Some of the studies reported ‘borderline’ cases where an exact negative or positive read result was not recorded. The fraction of this borderlines compared to the total number of cases was <1% and they were excluded from cross-sectional analyses as inclusion as either negative or positive did not impact the overall results.

The comparison of the different reconstruction parameters highlighted the relative stability of the SUVr measurement for the pons region and justified pooling together different studies with slightly different methods of reconstruction. Regardless, the pooled statistics were always assessed within each study first and then the aggregated measures pooled together (i.e. number of discordant cases). Finally, it is not possible to comment on the comparative performance of the different quantitative approaches because of the high agreement of all methods with visual reads and a number of important factors that varied by study, e.g. different subject populations, different readers and processing pipelines with and without adjunct MR data. Further studies involving application of the different analytical pipelines to the same dataset would be required in order to elucidate any more subtle differences in performance between the approaches.

Conclusion

In summary, quantitation of composite brain amyloid shows a very high agreement (~93–99%) vs binary visual reading and also allows for a continuous measure that could be used in the future to qualify subthreshold levels or monitor disease progression and be indicative or predictive of future cognitive decline.
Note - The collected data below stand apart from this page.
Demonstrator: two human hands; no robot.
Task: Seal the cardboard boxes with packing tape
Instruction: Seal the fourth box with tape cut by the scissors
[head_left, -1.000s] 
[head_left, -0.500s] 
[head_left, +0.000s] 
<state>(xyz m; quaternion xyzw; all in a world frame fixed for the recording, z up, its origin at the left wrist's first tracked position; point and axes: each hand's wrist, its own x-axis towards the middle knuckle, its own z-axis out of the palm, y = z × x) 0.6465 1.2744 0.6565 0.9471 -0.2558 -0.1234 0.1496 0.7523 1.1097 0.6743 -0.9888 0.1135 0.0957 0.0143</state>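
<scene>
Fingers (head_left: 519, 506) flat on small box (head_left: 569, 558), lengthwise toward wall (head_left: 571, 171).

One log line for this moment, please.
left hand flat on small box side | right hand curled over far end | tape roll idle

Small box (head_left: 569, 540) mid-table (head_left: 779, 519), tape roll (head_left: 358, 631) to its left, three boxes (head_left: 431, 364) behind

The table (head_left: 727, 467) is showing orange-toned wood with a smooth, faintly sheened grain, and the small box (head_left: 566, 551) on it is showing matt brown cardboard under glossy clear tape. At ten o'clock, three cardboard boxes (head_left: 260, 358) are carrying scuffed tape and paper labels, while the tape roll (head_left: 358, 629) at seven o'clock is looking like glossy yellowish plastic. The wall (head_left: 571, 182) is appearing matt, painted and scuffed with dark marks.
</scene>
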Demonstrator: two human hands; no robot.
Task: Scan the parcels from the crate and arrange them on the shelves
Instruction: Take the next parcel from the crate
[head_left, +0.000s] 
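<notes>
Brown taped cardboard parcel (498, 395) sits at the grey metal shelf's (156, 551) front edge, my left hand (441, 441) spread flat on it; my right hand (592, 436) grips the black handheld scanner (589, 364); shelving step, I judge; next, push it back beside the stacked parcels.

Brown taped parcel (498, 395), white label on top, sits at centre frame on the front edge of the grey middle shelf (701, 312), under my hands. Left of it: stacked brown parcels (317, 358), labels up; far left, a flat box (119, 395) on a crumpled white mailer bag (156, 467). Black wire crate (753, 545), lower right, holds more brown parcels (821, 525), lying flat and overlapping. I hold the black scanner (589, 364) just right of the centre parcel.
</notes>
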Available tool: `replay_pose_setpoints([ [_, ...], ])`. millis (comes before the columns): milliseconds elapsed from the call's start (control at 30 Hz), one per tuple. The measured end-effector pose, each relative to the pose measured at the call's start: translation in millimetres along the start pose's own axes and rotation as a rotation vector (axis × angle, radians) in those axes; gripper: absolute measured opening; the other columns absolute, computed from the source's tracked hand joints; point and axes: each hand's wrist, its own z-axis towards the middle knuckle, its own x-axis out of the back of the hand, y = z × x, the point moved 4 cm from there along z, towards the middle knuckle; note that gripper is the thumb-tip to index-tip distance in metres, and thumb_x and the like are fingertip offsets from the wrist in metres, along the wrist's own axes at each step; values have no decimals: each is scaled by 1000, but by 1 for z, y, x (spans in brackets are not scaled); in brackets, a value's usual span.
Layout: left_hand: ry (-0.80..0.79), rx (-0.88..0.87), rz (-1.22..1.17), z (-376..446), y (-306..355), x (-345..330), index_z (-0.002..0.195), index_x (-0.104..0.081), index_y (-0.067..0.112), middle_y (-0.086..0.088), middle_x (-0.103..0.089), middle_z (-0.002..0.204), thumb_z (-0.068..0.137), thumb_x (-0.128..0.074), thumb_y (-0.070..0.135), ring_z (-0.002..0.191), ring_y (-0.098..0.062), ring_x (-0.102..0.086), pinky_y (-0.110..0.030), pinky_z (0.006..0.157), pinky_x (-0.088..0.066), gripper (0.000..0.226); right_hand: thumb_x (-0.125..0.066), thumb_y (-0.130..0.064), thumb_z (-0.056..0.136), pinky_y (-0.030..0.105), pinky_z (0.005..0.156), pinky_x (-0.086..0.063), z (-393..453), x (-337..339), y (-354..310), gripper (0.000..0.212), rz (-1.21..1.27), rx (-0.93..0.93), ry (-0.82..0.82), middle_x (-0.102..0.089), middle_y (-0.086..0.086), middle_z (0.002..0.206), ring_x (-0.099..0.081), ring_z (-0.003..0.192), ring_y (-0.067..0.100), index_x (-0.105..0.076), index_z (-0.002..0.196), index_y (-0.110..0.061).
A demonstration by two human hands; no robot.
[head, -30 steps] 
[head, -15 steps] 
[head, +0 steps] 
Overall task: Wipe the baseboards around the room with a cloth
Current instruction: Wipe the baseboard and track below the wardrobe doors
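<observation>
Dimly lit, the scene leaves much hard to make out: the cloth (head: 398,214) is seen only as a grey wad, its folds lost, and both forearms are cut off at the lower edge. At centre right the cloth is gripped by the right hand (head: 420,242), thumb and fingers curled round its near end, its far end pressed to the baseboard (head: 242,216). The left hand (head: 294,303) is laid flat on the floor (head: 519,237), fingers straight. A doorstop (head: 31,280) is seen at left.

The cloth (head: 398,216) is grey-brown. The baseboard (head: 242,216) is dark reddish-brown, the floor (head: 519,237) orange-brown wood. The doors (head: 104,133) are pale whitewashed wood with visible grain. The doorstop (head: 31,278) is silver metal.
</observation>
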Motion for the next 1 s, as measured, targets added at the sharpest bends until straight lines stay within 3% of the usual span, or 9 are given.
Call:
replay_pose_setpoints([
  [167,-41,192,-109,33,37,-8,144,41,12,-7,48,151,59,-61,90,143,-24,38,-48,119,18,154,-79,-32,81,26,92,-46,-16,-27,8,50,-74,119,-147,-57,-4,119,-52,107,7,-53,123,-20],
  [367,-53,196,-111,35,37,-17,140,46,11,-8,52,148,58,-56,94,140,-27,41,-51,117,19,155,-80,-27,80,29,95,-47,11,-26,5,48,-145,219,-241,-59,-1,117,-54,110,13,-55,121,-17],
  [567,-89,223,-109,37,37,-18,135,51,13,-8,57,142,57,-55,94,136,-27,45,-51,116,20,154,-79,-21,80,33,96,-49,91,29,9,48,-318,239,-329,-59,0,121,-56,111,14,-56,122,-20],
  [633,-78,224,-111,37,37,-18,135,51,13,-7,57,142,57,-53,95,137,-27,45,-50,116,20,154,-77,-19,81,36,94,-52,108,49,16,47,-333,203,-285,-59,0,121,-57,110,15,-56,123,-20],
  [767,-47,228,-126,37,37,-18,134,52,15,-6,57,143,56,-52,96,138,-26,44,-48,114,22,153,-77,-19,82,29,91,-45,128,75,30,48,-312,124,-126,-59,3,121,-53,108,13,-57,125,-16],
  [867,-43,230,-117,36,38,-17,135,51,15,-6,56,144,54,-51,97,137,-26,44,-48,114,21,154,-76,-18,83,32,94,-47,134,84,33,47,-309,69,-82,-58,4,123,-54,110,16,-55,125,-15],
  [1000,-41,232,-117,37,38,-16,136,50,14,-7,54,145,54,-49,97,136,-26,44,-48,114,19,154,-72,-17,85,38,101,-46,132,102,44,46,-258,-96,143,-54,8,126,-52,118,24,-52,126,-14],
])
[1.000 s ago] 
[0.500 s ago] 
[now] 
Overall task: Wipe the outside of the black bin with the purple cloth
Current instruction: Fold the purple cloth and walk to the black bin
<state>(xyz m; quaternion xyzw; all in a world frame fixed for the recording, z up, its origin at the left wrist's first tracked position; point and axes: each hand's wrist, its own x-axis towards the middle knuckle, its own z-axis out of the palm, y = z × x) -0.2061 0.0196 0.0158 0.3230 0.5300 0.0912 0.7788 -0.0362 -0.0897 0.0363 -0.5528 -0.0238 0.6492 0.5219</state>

From a routine clinical perspective, the physician could choose to use CE marked software tools to supplement their read methodology but should still retain the careful inspection of an image by visual means. Analysis of discordancy and the added value of considering visually negative and quantitative positive cases as potentially more at risk adds a tool to the routine evaluations. The future utility of PET amyloid quantitation could also be valuable for identifying early amyloid deposition if therapy intervention in preclinical cases becomes a reality. There also might be value in standardized approaches for image quantitation methodology particularly for cases which are close to the amyloid pathology threshold.